- A shuttered for-profit college corporation will pay $28 million to settle allegations it left students in the lurch following its sudden closure.
- A lawsuit against the Education Corporation of America and its subsidiaries claimed the coalition didn’t provide students a way to complete their education when its colleges closed. ECA’s closure also resulted in over $100 million in student loan discharges, the suit said.
- The settlement agreement was filed in December and finalized Monday, according to the plaintiff legal team. The money will be distributed among almost 2,000 creditors and former students by John Kennedy, the head of the ECA’s receivership estate.
Prior to its closure, ECA operated several for-profit institutions nationwide, including Brightwood College, Brightwood Career Institute and Virginia College. The already-struggling company shut down in 2018 after the Accrediting Council for Independent Colleges and Schools suspended its colleges’ accreditation. ACICS has been much-beleaguered in its own right and is on track to shut down by early 2024.
ECA knew ahead of time that its colleges were insolvent but did nothing to avoid their ultimately chaotic closure, the lawsuit said. As a result, over 20,000 students were left without pathways to completing their degrees.
The U.S. Education Department panned ECA’s closure plan at the time.
The only remaining college from ECA’s roster is the New England College of Business, which was separately accredited.

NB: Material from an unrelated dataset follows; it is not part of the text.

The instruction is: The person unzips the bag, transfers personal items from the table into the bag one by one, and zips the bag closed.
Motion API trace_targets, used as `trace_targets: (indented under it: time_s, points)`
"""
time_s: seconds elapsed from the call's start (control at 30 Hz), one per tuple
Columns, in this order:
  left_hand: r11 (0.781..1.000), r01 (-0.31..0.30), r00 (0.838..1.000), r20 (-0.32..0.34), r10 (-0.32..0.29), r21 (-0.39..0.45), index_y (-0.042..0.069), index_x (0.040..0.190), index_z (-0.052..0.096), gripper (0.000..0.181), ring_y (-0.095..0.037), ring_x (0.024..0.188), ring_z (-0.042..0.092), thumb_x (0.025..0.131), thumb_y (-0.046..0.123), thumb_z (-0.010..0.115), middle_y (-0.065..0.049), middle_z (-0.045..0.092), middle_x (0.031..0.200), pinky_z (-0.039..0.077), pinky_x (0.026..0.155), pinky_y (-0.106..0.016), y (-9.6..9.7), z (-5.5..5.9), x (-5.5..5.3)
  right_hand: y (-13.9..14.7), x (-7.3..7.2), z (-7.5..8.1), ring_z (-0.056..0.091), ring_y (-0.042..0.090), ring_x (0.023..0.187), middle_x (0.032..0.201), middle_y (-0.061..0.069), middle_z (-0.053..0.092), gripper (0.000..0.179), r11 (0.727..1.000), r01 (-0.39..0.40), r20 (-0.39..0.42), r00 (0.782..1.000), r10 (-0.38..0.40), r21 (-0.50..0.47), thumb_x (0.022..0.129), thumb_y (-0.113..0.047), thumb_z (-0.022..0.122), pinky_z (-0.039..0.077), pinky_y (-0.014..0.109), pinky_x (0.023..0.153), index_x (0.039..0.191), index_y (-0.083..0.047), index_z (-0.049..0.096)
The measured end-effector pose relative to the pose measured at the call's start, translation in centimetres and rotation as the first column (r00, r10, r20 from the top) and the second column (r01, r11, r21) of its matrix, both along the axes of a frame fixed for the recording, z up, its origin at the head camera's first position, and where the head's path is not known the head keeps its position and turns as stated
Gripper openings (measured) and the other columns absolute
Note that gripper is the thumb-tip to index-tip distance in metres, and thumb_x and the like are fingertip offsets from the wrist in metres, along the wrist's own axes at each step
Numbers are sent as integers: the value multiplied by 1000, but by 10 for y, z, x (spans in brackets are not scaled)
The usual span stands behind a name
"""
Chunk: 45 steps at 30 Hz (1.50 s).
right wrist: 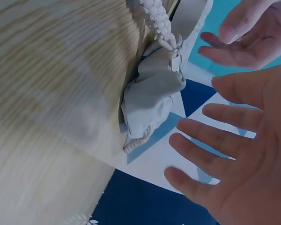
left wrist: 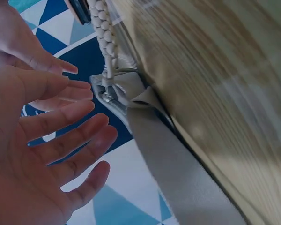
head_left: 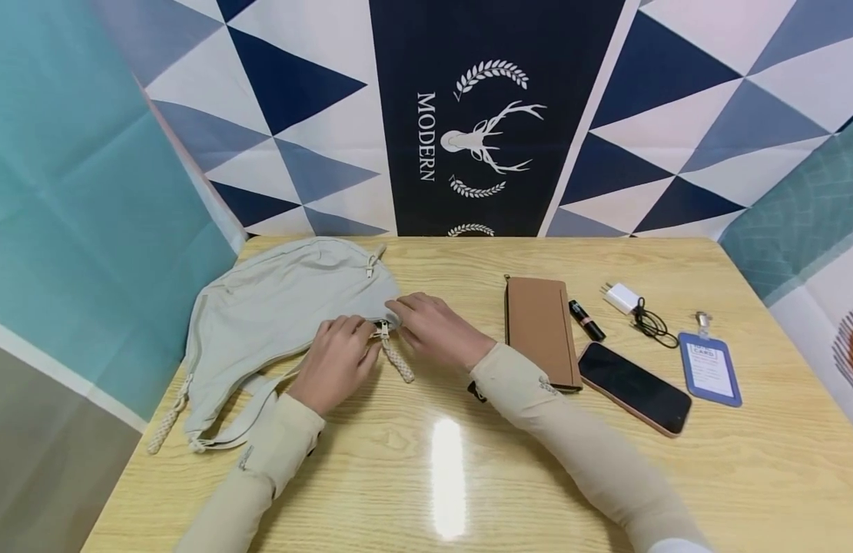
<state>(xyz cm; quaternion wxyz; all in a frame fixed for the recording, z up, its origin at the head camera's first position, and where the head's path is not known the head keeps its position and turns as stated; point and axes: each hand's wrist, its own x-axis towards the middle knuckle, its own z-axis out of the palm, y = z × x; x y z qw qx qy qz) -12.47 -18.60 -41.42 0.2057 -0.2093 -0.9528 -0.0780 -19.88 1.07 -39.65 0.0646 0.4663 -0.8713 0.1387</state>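
Note:
A light grey sling bag (head_left: 288,296) lies at the back left of the table. Its braided zip pull (head_left: 397,359) hangs toward the front from the slider at the bag's right corner. Just left of that slider is my left hand (head_left: 338,357), its fingers loosely bent over the bag's edge. My right hand (head_left: 433,326) hovers at the same corner from the other side. In the left wrist view, the left fingers (left wrist: 84,136) are spread, with nothing gripped, beside the pull and the strap (left wrist: 173,164). The right fingers (right wrist: 215,136) are likewise spread next to the bag (right wrist: 152,101).
Right of the bag lie a brown wallet (head_left: 540,330), a black lipstick-like tube (head_left: 587,320) and a phone (head_left: 635,388). Farther right are a white charger plug (head_left: 621,297) with a black cable (head_left: 651,322) and a blue card holder (head_left: 710,369). A patterned cloth (head_left: 316,115) hangs behind the table.

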Motion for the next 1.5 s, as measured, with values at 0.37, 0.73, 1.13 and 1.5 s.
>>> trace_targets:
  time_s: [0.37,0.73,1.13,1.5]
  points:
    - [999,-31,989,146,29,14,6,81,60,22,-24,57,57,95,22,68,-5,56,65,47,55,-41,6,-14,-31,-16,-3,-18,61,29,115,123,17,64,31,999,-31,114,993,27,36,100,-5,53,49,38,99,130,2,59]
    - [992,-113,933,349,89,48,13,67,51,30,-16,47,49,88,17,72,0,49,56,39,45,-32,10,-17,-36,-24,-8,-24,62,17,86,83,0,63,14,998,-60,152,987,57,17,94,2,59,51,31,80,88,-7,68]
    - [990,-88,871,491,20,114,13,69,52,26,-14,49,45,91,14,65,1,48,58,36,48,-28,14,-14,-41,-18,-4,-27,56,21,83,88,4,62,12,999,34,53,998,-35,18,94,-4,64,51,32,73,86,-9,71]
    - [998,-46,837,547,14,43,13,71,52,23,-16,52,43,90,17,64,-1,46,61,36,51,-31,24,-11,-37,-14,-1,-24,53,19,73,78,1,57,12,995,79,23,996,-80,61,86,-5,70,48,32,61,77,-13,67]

NECB, now a subsidiary of Cambridge College in Massachusetts, is named as a defendant in the settlement.
The settlement also listed three former ECA executives by name: former chair Avy Stein, former chief financial officer Chris Boehm, and former CEO Stuart Reed. Stein also co-founded Willis Stein & Partners, the private equity firm that served as ECA’s majority shareholder. Boehm served as a partner at the firm.
Michael Collyard, partner at Robins Kaplan law firm and co-lead on the case against ECA, called the settlement a “tremendous result.”
“Mr. Kennedy recovered $28 million dollars for an estate that essentially had no assets other than its claims,” Collyard said in an emailed statement.